I suppose one of the main things I'm confused about is, before one does any actual research, what exactly is the difference between the training/preparation for a mathematical physicist and a pure mathematician? It seems that mathematical physicists basically just learns mathematics, except it's not focused in a particular field and has some physical applications.Do mathematical physicists often get insights behind the way a physicist thinks about problems as well?
Thus, for my main question: What specific books/papers should I start reading to understand the fundamentals of mathematical physics at this point and in what order should I read/study them?

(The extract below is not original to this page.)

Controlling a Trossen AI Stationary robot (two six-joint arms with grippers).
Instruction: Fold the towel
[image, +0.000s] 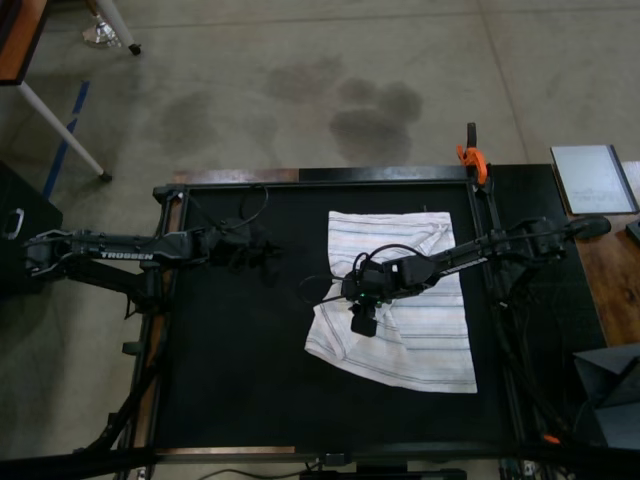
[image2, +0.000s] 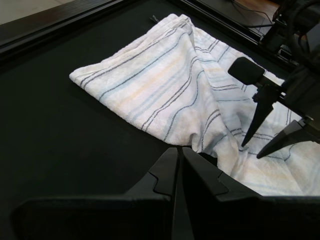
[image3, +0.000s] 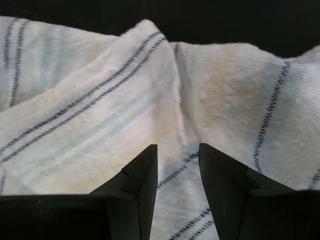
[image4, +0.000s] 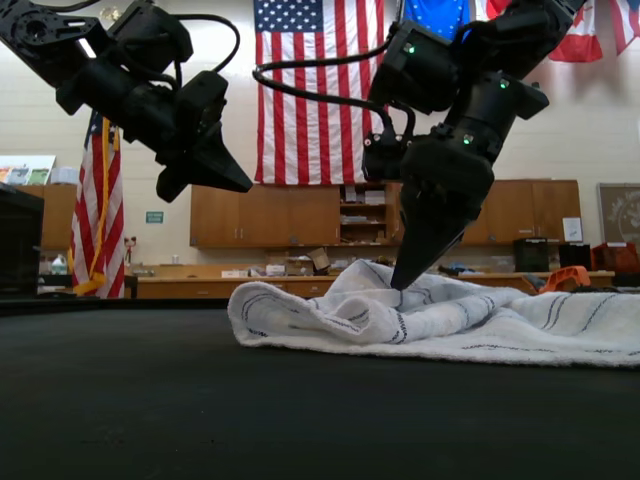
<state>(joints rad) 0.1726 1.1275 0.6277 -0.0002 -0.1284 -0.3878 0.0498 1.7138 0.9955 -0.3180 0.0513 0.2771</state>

As for side questions: I do not really understand the basic knowledge that a mathematical physicist should have. Do they specialize in a particular area of mathematics or is it mostly topology and geometry or must they know other applicable areas such as functional analysis as well and to what depth? Would me continuing to self-study algebraic geometry be compatible with learning mathematical physics at the same time? What main fields are there now and what advanced books/papers could I read regarding them after learning the fundamentals as addressed in my previous question? What are the most relevant mathematical topics? Off the top of my head, I can think of mostly functional analysis and topology and geometry.